01:46:15.020 And the big thing grabs him and pulls him down with it, and he just hangs on for a minute, and he looks up at his group of friends, and he says,
01:46:24.560 Run, you fools!
01:46:27.280 He doesn't actually say, run, you fools.
01:46:29.520 He says, fly, you fools.
01:46:32.920 And almost everybody remembers it, and says it.
01:46:35.620 Run, you fools.
01:46:37.640 Weird.
01:46:38.560 Right?
01:46:39.100 Weird.
01:46:40.060 It's, I believe, the interdimensional thing now.
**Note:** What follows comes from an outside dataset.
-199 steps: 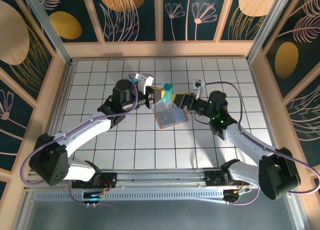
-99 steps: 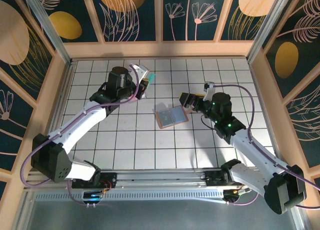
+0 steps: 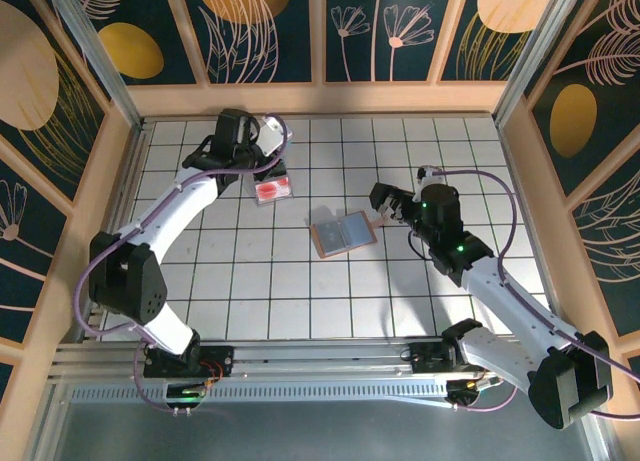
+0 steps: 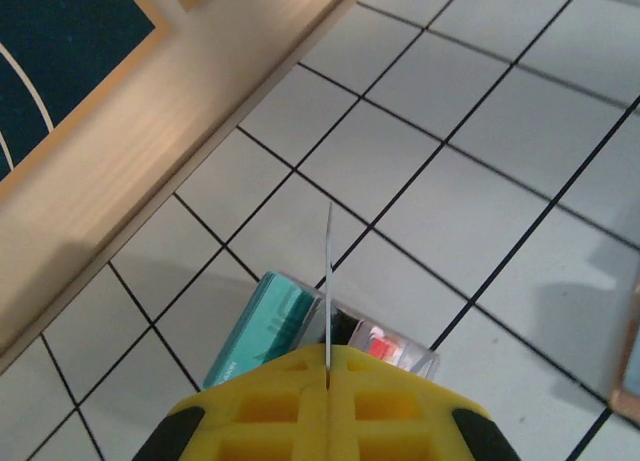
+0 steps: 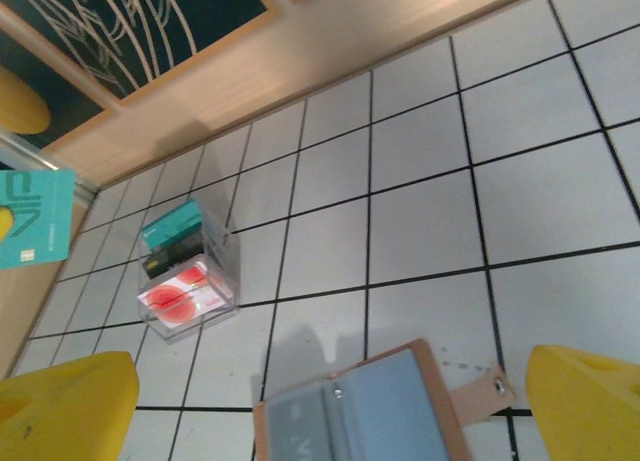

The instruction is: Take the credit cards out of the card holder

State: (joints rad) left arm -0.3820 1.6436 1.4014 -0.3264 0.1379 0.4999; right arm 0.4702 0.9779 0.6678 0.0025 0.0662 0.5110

01:46:42.380 You've convinced me.
01:46:43.380 Yeah.
01:46:43.620 It was the Lord of the Rings thing that you've never seen that finally convinced you.
01:46:46.740 Yeah, exactly.
01:46:49.680 888-727-BECK.
01:46:53.300 It's Pat and Stu.
01:46:55.100 888-727-BECK.
01:46:57.880 Gotta do this one more.
01:46:59.740 We were just talking about the Mandela effect.
01:47:01.940 Things that you believe, the whole society believes, but really aren't true, weren't quite the way you remember them.
01:47:07.400 Things like Jiffy Peanut Butter never existed.
01:47:09.860 It's always been Jiff.
01:47:11.640 How about Smokey Bear?
01:47:14.280 No the in it.
01:47:15.940 It's just Smokey Bear.
01:47:18.560 But, here's why.
01:47:20.740 Do you remember the song?
01:47:23.300 When they sang the song, it was Smokey the Bear, Smokey the Bear, prowling and a-growling and a-sniffing the air.
01:47:31.720 So, they called him Smokey the Bear in that, and that's what caused that.
01:47:36.340 That's just wrong.
01:47:37.100 Yeah.
01:47:37.560 Look, I think both are true, too.
01:47:39.420 I mean, if his name is Smokey Bear, he's also a bear.
01:47:42.300 So, Smokey the Bear and Smokey Bear would both be accurate.
01:47:44.820 Yes.
01:47:45.520 Right?
01:47:46.080 Yes.
01:47:46.780 I will say, I think there's a point in the future where we're like, do you remember Joe Biden being president?
01:47:53.380 Did that happen?
01:47:55.660 I hope we're at that point sometime very soon.
01:47:59.460 Wait, no.
01:48:00.000 He wasn't really president.
01:48:00.920 No, no.
01:48:01.280 He was vice president.
01:48:02.140 Yeah, he was vice president.
01:48:03.520 And he was a senator.
01:48:04.480 Yeah.
01:48:04.860 Right?
01:48:05.220 But not.
01:48:05.900 He ran for president, but he didn't-
01:48:07.660 He didn't make it.
01:48:08.380 He ran like five times, didn't he?
01:48:10.600 Yeah, he couldn't have won the presidency of the United States.
01:48:13.560 No, he was senile by the time he was in his late 70s.
01:48:17.480 Yeah.
01:48:17.680 He couldn't have been president.
01:48:18.840 Right?
01:48:19.500 Yeah.
01:48:20.000 No.
01:48:20.180 I do kind of remember him bumbling and fumbling around basic sentences in the Oval Office, I think.
01:48:27.800 He wasn't-
01:48:28.800 Good God, that man wasn't president, was he?
01:48:30.800 Please tell me that day is coming very, very soon.
01:48:33.120 This is the Glenn Beck Program.